Calling all European Coders: What Could you Build with this Web Crawler Hadoop Database?

Last week we announced that Seznam.cz was opening part of its search technology by providing a cluster of data. Today, we are happy to give you more details.

Seznam.cz full text search technology is based on Hadoop and Hbase. The teams will have access to a test cluster of up to 100 million documents from the Internet. All of them pre-crawled and sorted into entities such as domains, webservers and URLs. Each of these entities contains its own attributes for fast analysis and sorting of each web page in the cluster.

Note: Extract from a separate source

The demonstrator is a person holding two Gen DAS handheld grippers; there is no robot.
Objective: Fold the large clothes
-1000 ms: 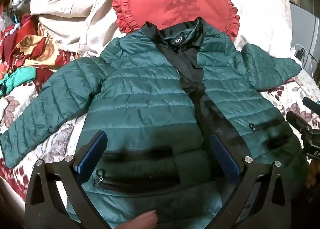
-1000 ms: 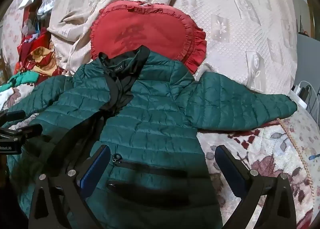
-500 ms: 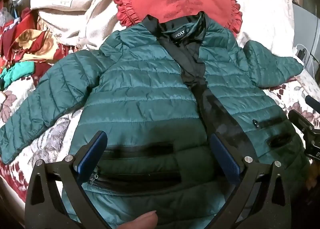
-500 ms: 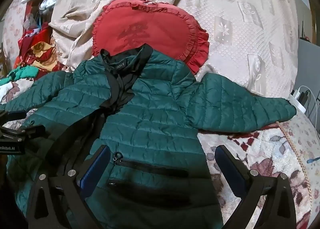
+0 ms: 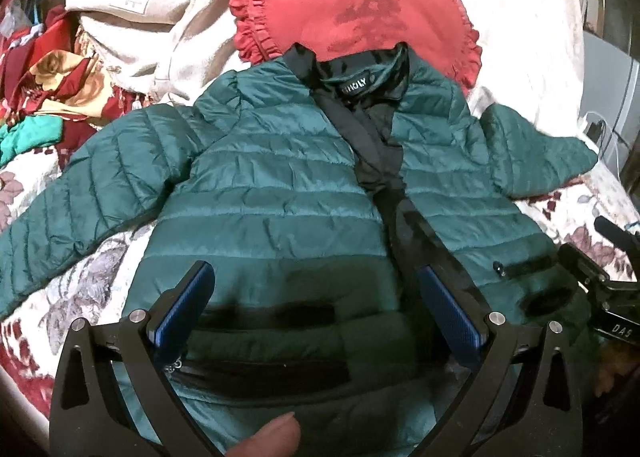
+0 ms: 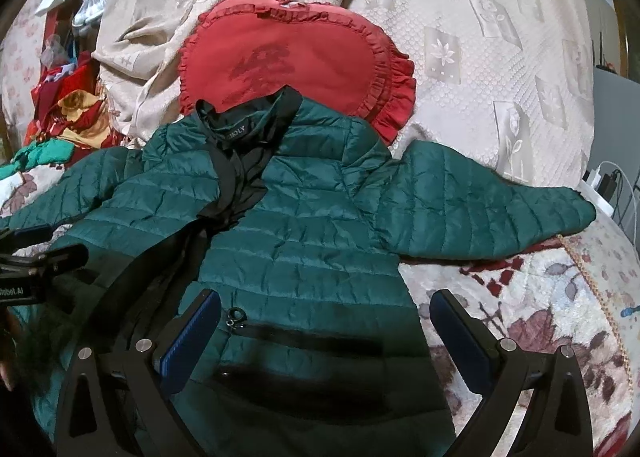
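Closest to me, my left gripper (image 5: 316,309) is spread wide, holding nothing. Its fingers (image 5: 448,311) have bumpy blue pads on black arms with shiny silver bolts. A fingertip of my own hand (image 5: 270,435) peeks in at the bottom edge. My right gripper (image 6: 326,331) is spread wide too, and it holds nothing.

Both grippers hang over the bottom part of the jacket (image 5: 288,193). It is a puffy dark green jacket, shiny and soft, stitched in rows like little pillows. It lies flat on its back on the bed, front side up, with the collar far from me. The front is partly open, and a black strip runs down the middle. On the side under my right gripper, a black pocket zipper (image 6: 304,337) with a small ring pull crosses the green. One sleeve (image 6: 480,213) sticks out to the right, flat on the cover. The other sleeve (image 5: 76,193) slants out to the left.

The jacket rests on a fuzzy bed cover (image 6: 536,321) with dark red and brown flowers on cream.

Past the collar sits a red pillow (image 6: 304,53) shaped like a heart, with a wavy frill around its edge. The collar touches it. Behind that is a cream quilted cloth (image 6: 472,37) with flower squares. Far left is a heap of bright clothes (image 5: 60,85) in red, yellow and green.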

More specifically, the 3 entities are :

  • Domains – these are equivalent to DNS name structure, domains are organized as a tree. Root entity is special domain “.”,
  • Webservers – a “webserver” is the specialization of a “domain” (webserver = domain + port). They gather URL statistics and other attributes related to a webserver as a whole (for example content of robots.txt is Webserver relevant).
  • URLs – a URL represents a document on a webserver. “URL” is always related to some “webserver”. It contains all attributes relevant to a single web page.

Each entity has a key. The key looks like a modified URL – the hostname parts are in reverse order, the rest of the url is lowercased and cleaned up. It is possible to recognize an entity type from its key value. For example:

  • URL: http://www.montkovo.cz/Cenik/?utm_source=azet.sk&utm_medium=kampan11
  • URL-key: cz.montkovo.!80/cenik
  • webserver-key: cz.montkovo.!80
  • domain-key: cz.montkovo.

The whole database is sorted via the key (ascending), so that all URLs on the same webserver are co-located and could be processed one after another.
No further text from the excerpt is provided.